Publication year2008

Intellectual Propertyby Laurence P. Colton* Nigamnarayan Acharya** Todd Williams*** and Dana T. Hustins****

I. Introduction

This Article surveys caselaw developments in the area of intellectual property, including patents, copyrights, and trademarks, relevant to Georgia during the period from January 1, 2007 to December 31, 2007. Intellectual property law comprises several discrete yet overlapping areas of law. The four primary areas of intellectual property law are patent law, trademark law, copyright law, and trade secret law.1 Because patent law and copyright law are provided for in the united States constitution,2 these cases are based in federal law and are litigated in federal courts. Trademark law and trade secret law have both federal3 and state aspects, and the cases regarding these areas are based on federal or state law. However, the more interesting cases often are litigated in the federal courts.

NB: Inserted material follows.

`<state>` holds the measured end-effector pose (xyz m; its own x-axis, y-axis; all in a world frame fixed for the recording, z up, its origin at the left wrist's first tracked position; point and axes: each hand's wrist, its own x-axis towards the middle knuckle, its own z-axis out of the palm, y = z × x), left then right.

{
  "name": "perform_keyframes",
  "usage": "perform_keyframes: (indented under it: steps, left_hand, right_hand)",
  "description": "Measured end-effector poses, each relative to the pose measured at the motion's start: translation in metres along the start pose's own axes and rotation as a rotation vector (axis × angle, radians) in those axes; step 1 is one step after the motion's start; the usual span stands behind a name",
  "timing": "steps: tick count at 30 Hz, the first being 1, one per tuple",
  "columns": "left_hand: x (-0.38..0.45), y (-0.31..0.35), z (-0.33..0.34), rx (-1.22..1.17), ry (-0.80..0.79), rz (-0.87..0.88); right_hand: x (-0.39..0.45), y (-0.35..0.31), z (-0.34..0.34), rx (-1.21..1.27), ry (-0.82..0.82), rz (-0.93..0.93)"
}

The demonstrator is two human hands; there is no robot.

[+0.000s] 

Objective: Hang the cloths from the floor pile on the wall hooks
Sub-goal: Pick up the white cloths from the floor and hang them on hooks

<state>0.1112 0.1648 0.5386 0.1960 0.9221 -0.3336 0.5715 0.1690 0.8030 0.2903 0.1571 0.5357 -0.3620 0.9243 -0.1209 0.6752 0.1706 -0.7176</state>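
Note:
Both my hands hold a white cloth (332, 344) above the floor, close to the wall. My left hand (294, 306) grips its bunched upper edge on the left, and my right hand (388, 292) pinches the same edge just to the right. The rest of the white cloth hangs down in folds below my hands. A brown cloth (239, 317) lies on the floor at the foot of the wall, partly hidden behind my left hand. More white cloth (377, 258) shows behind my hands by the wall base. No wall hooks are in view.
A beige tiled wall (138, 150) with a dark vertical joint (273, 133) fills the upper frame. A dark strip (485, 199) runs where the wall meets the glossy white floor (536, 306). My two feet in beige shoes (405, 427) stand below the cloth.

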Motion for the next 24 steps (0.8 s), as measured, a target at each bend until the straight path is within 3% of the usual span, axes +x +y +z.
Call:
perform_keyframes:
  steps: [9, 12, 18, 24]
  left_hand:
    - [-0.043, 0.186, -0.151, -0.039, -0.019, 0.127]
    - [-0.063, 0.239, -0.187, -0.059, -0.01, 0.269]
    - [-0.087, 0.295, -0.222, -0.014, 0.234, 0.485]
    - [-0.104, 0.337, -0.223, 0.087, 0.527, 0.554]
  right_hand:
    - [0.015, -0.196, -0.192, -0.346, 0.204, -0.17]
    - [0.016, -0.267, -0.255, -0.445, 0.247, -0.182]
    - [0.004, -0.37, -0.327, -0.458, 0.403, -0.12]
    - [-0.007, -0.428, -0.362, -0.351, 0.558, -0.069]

The Authors have not attempted to include all cases that touch upon intellectual property but instead have selected decisions that are of more significance or interest, or that may indicate a particular direction in these areas of law. While the cited cases often have multiple issues, the Authors have reported only on the more relevant or interesting intellectual property issues. As such, this Article will focus on developments selected from the federal courts that are controlling or binding on federal courts in Georgia.

II. Patent Cases

A. Claim Construction

Patent claims, at least in the United States, are usually in the form of a series of numbered expressions that follow the description of the invention in a patent or patent application. Patent claims define, in technical or scientific terms coupled with legal terms, the protection conferred by a patent and are often paramount both in examination proceedings in the United States Patent and Trademark Office ("USPTO") and in litigation. In cases involving patent infringement, the claims first must be construed to determine the metes and bounds of the patent, or in other words, the scope of coverage or protection of the patent.4

In SafeTCare Manufacturing, Inc. v. Tele-Made, Inc.,5 the United States Court of Appeals for the Federal Circuit, the circuit court that hears all appeals relating to interpretations of patent law irrespective of the district, applied its Phillips v. AWH Corp.6 precedent in construing the claims of a patent.7 The claim at issue recited a "pushing force" that caused a section of a hospital bed to rotate upwards. The alleged infringing hospital bed utilized a motor that exerted a pulling force that caused a similar upward rotation.8 The pulling force on one part of the hospital bed resulted in a pushing force on another part of the hospital bed.9 The Federal Circuit held that the product did not infringe the patent because the specification of the patent repeatedly described pushing forces.10 Citing its precedent in Phillips, the Federal Circuit wrote: "[W]e rely on the specification merely to understand what the patentee has claimed and disclaimed."11

In Dippin' Dots, Inc. v. Mosey,12 the Federal Circuit held that the transitional phrase "comprising the steps of" did not render open-ended the words and phrases of a claim directed to the production of spherical ice cream pellets.13 The patent-in-suit involved a method having six steps for freezing, storing, and serving "beads" of ice cream.14 Dippin' Dots, Inc., the owner of the patent, sued various distributors after they stopped buying ice cream from Dippin' Dots and started competing with Dippin' Dots using products from other manufacturers.15 The distributors argued that they did not infringe the step of"freezing said dripping alimentary composition into beads" because they were freezing the alimentary composition into both beads and irregular pellets.16 The court held the transitional term "comprising" did not render the element open-ended to both beads and irregular pellets, noting that comprising "'is not a weasel word with which to abrogate claim limitations.'"17

These decisions build on a trend by the United States Supreme Court and the Federal Circuit to interpret patents, and especially patent claims, more narrowly and to give greater weight to the wording chosen by the inventors.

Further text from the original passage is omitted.